Stenio estava envolvido por Heloísa Sampaio em todos os seus poros, neurônios, aura. Tudo.

E a vida era boa novamente.

Ele estava falando sério quando disse que na hora da morte a gente só conseguia pensar nas coisas boas. Todas as brigas em 30 anos com Heloísa fugiram da sua mente. Só via seu sorriso, o jeito como os olhos dela apertavam cada vez que ela sorria. Ele era completamente apaixonado pelo sorriso dela. Depois pensava em todas as vezes que ela nunca falhou, como ele morria de orgulho de todas as prisões, até aquelas em que ele teria que intervir.

Abriu os olhos devagar, virando o rosto até encarar aquela visão. Heloísa dormia profundamente como nos velhos tempos.

Tempos em que ele não estava cansado.

Ele tinha certeza que nunca mais estaria cansado na vida, não depois de tudo que ele passou naquele cativeiro.
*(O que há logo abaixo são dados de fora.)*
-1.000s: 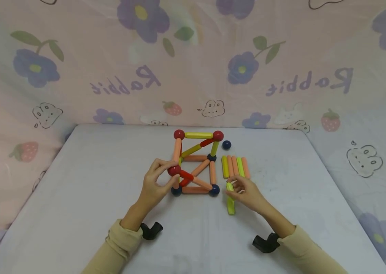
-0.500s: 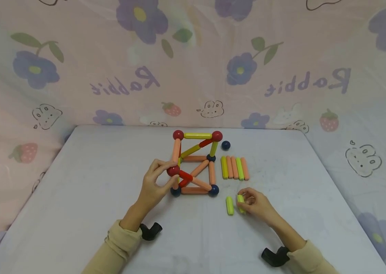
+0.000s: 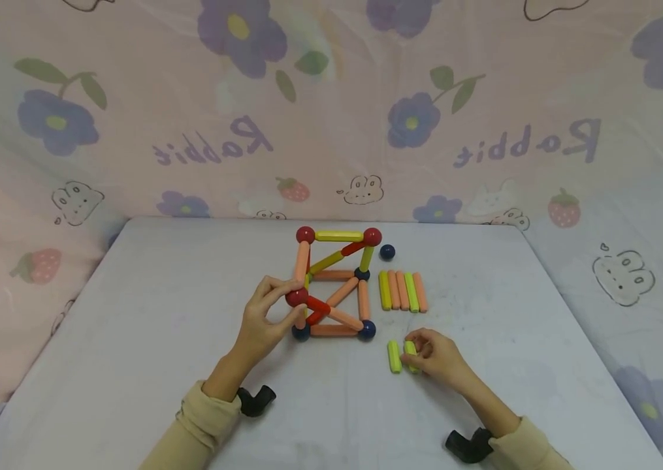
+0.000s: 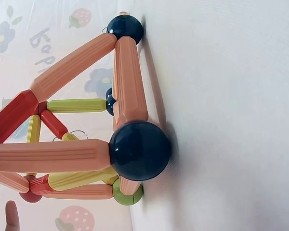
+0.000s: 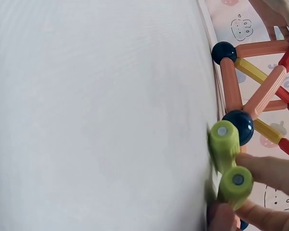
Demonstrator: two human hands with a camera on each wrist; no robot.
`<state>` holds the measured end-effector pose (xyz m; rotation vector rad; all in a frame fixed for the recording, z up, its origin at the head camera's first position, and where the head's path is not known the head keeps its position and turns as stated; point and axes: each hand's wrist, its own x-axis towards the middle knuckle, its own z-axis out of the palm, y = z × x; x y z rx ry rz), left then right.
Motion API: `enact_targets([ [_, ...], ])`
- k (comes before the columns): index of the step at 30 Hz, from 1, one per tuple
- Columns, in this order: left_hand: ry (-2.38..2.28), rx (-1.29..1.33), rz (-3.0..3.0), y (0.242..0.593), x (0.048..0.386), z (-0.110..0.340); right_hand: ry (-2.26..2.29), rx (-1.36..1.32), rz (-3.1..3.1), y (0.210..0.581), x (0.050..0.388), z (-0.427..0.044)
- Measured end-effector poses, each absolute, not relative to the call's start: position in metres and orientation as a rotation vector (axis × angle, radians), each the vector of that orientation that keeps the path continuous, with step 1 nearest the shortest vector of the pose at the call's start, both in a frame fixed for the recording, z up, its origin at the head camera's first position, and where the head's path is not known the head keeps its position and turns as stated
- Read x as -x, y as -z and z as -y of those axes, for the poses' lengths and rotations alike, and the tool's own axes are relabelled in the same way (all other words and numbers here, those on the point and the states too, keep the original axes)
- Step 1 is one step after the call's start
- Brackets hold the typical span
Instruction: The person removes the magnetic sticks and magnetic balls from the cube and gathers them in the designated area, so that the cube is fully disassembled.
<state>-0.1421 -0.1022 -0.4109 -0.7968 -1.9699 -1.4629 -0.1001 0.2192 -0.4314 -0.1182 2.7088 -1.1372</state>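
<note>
The frame of sticks and balls (image 3: 343,292) is standing on the table (image 3: 131,365), and the left hand (image 3: 262,313) is pinching the red ball (image 3: 296,297) at its near left upper corner — probably steadying it, since an open frame like this could easily lean. To the right of the frame and nearer the person, the right hand (image 3: 438,356) is gripping a green stick (image 3: 410,348) between fingers and thumb, low over the table; a second green stick (image 3: 394,357) is lying just beside it, on the frame's side. Right of the frame, a row of loose sticks (image 3: 404,291) is lying side by side, likely for easy picking, and a spare blue ball (image 3: 387,252) is sitting near its far right corner.
</note>
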Motion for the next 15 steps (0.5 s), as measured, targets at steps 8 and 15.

Não depois de tudo que Heloísa fez por ele.

Ele estava cansado de ser idiota, se pudesse dizer.

E atrasado, perdido no tempo e espaço.

Sua mente dissociou de sua realidade. O antigo Stenio ficou naquele cativeiro, e aquele que ele encarava no espelho do quarto da delegada era só uma sombra. O antigo Stenio achava que valia a pena seguir em frente sozinho, o novo Stenio queria se agarrar em tudo que ele conhecia.

Acariciou os fios longos com os dedos. Respirou fundo, absorvendo o cheiro dela.

Sentiu o corpo dela mexer, tensionar e então relaxar.

— Para de me olhar, Stenio. — ela falou calma, rouca, e arrancou um riso dele no mesmo tom.

— Como você sabe?

— Faro. — ela falou, abrindo os olhos, se afastando do peito dele.

Stenio observou ela se apoiar no cotovelo, o olhando.

— Como veio parar aqui? — ele perguntou.

— Você teve um pesadelo, não lembra?

O advogado desviou o olhar.

— Pensei que eu já tivesse acostumado. — ele falou.

Heloísa tocou o rosto dele, puxando a atenção dele, o olhar.

— As memórias provavelmente nunca vão embora, Stenio, mas você pode lidar melhor com isso. Pode fazer terapia, ajuda.

— Você? Falando em terapia? — ele perguntou, estranhado.

Heloísa revirou os olhos.

— Dizem que funciona. — ela brincou, mas logo voltou ao semblante sério. — Acho que valeria a pena.

Ela sentou na cama e prendeu os cabelos. Ainda era a mesma rotina de sempre. Agora ela levantaria e iria até o banheiro, voltaria para pegar alguma coisa no quarto que ela sempre esquecia, lavaria o rosto, escovaria os dentes, entraria no banho.

Ele sorriu por reconhecer alguma coisa.

Heloísa o encontrou sorrindo quando saiu do banheiro para pegar o creme novo que tinha esquecido.

— O que foi?

— Você continua a mesma, Helô.

Ela encolheu levemente, rindo de nervoso.